▸ Problem statement
From the entries below, copy exactly the lines from the one that contains "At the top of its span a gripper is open" through the one that contains "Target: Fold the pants", both included, and only those.

▸ Data provided
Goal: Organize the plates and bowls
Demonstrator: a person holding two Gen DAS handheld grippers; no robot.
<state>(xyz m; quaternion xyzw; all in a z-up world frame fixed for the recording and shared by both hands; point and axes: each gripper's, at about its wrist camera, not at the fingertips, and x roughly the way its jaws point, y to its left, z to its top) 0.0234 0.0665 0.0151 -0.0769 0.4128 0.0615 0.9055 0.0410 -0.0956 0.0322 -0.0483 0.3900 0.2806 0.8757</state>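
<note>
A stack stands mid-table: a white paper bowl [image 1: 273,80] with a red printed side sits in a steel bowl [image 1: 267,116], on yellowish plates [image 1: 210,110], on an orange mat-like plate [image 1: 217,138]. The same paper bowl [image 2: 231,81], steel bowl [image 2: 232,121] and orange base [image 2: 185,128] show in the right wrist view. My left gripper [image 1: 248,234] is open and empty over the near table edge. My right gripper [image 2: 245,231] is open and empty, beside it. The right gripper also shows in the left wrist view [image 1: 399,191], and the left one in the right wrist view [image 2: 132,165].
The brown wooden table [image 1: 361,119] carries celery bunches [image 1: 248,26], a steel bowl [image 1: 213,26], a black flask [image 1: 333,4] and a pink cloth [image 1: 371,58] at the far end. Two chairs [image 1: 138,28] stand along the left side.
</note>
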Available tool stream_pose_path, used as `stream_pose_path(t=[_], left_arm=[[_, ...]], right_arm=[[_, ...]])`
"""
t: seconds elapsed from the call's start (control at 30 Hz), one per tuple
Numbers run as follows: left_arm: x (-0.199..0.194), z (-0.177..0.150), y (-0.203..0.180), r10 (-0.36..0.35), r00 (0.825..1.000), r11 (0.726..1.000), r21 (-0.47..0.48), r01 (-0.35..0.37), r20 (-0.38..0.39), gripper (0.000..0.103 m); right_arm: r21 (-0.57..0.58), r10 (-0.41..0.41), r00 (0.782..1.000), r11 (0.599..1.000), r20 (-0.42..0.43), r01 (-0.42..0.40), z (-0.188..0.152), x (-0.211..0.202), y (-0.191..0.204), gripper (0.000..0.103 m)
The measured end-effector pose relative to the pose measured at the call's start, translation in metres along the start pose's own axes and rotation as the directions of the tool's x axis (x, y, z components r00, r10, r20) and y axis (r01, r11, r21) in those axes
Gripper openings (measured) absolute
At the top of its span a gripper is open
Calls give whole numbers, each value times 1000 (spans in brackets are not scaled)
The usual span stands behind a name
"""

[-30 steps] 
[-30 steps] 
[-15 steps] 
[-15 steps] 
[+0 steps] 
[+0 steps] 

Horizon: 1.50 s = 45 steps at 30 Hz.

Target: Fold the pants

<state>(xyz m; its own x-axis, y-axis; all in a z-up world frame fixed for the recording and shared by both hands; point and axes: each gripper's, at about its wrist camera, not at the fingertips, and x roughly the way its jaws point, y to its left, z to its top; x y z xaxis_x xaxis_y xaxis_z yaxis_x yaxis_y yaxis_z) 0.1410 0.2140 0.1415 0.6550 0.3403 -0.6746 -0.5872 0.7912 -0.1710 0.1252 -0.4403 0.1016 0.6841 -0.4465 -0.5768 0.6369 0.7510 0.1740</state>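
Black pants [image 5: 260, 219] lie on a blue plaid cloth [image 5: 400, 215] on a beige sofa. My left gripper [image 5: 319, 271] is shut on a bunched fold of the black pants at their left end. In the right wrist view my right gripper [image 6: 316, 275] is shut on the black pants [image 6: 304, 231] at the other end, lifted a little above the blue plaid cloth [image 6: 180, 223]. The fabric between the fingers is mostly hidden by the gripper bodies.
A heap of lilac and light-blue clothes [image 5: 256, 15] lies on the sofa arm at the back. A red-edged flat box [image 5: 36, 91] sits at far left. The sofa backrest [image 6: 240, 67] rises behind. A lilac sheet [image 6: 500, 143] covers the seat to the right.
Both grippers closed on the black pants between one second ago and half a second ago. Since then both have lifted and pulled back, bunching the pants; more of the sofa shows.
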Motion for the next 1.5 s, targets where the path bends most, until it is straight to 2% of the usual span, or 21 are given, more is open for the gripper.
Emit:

▸ Result below
At the top of its span a gripper is open
Calls give whole numbers, each value times 1000 (spans in brackets are not scaled)
The usual span stands behind a name
"""

[-30 steps] 
[-30 steps] 
[-15 steps] 
[-15 steps] 
[+0 steps] 
[+0 steps] 

Horizon: 1.50 s = 45 steps at 30 Hz.

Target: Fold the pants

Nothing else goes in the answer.